This is my first year. Read everything I could. Built traps. Caught NADA. Scouts: NADA. Looking for bees: Almost NADA. I've been checking back at and near the location I thought I saw honeybees-before rain and cold snap-have not seen a bee there since. 0 for 5.   :waiting: :w:


----------



## Steve in PA (Jan 26, 2015)

crmauch said:


> :w: WARNING! This is a WHINE and a GRUMBLE


I was at my parents' yesterday where one of the baithives last year had activity but no takers. My mother has lots of flowering plants including a giant lilac. Nada, no bees anywhere. Not in her flowers, not in the clover, not on the bushes...It's why I bought bees this year.

Instead of getting upset I use it as an opportunity to point out how badly feral bees are doing in this area. I often ask when the last time someone saw a honeybee was. Typical response is, "I'm not sure but it's nothing like when I was younger."


----------



## crmauch (Mar 3, 2016)

Steve in PA said:


> Instead of getting upset I use it as an opportunity to point out how badly feral bees are doing in this area. I often ask when the last time someone saw a honeybee was. Typical response is, "I'm not sure but it's nothing like when I was younger."


I'm not really 'upset', just disappointed. I was hoping there would be more feral bees in my area. From what I've read variously, I believe in some areas the feral bees are doing 'ok'. 

When I moved into my house ~18 years ago TONS of honeybees. Of course when the mites, etc. hit they disappeared. A few years ago, saw bees again, thought maybe they were coming back, but maybe just a beekeeper. 

I know some have success w/ packages, but it seems like many aren't able to get them to overwinter in this area. Plus just financially packages (or nucs) weren't going to happen (for me). I'll keep trying through June, and then maybe briefly in August-September. And I'll try for a few more years. 
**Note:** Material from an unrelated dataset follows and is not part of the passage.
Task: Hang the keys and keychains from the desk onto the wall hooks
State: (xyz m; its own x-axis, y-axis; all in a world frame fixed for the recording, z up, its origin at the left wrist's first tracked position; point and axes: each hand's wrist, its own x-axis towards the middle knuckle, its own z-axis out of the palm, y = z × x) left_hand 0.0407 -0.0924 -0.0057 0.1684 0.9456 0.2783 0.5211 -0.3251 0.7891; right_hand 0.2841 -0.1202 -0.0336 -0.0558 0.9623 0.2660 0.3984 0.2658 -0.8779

I'll have to treat my Japanese horn-faced bees (a type of orchard mason bee) more kindly.


----------



## wadehump (Sep 30, 2007)

Great year for swarms here also I have caught 10 in traps with 3 still hanging. 2 in the same tree 2 weeks apart. 1 trap out and 1 swarm in a tree also last year I didn't get my first box catch until today 1 year ago.


----------



## Fishmaster50 (Apr 30, 2015)

I put out 4 traps and this past week they all got filled! I knew I would get one but this was amazing. One was 10 frames two eight and a five. Gues really not sure on what size is a good size. LOL


----------



## PAHunter62 (Jan 26, 2011)

I went to retrieve my trapped swarms over the holiday weekend. As expected, I had caught a few more between Monday and Saturday last week. Was up to ten trapped as of Monday evening. Two locations have caught three each. I took a trap down with bees near my parents garage Monday evening around 10:30pm and replaced with a new trap last night. I could not believe it when my mother called me at 1:15pm today saying a new big swarm was in the process of moving in. The trap would have only been there for less than 7 hours of daylight before a swarm moved in. I'll get that one, and any others, around fathers day. At that point, I think I'll pull all of my traps and let the rest for the year find other locations. I'm starting to run low on equipment.

PAHunter62


----------



## johnbeejohn (Jun 30, 2013)

Sounds to me like u should be building more equipment haha


----------